Continuing with long service to the Bush
administration's agenda-setting for war, prominent media commentators
were very busy in the weeks before the invasion. At the Washington
Post, the op-ed page's fervor hit a new peak on Feb. 6, 2003,
the day after Colin Powell's mendacious speech to the U.N. Security
Council.
Post columnist Richard Cohen explained
that Powell was utterly convincing. "The evidence he presented
to the United Nations - some of it circumstantial, some of it
absolutely bone-chilling in its detail - had to prove to anyone
that Iraq not only hasn't accounted for its weapons of mass destruction
but without a doubt still retains them," Cohen wrote. "Only
a fool - or possibly a Frenchman - could conclude otherwise."
Meanwhile, another one of the Post's syndicated
savants, Jim Hoagland, led with this declaration: "Colin
Powell did more than present the world with a convincing and detailed
X-ray of Iraq's secret weapons and terrorism programs yesterday.
He also exposed the enduring bad faith of several key members
of the U.N. Security Council when it comes to Iraq and its 'web
of lies,' in Powell's phrase." Hoagland's closing words banished
doubt: "To continue to say that the Bush administration has
not made its case, you must now believe that Colin Powell lied
in the most serious statement he will ever make, or was taken
in by manufactured evidence. I don't believe that. Today, neither
should you."
Impatience grew among pundits who depicted
the U.N.'s inspection process as a charade because Saddam Hussein's
regime obviously possessed weapons of mass destruction.
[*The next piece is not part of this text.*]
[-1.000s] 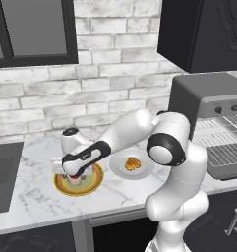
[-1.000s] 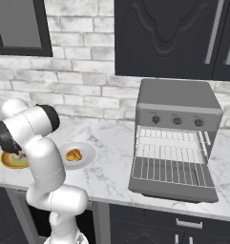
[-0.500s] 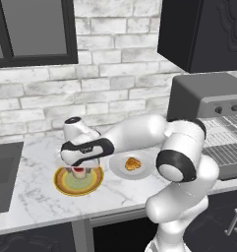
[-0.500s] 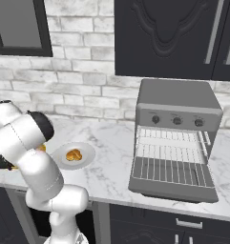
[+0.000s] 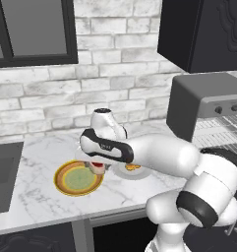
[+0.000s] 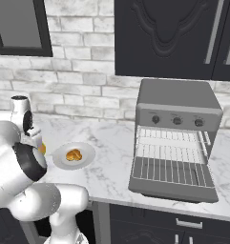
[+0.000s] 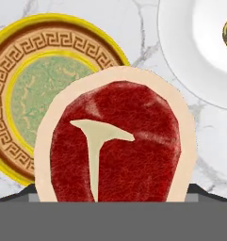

In an
essay appearing on Feb. 13, 2003, Christopher Hitchens wrote:
"Those who are calling for more time in this process should
be aware that they are calling for more time for Saddam's people
to complete their humiliation and subversion of the inspectors."
A few weeks later, on March 17, President
Bush prefaced the imminent invasion by claiming in a televised
speech: "Should Saddam Hussein choose confrontation, the
American people can know that every measure has been taken to
avoid war, and every measure will be taken to win it."
In the same speech, noting that "many
Iraqis can hear me tonight in a translated radio broadcast,"
Bush offered reassurance. "I have a message for them: If
we must begin a military campaign, it will be directed against
the lawless men who rule your country and not against you."
The next day, Hitchens came out with an
essay featuring similar assurances, telling readers that "the
Defense Department has evolved highly selective and accurate munitions
that can sharply reduce the need to take or receive casualties.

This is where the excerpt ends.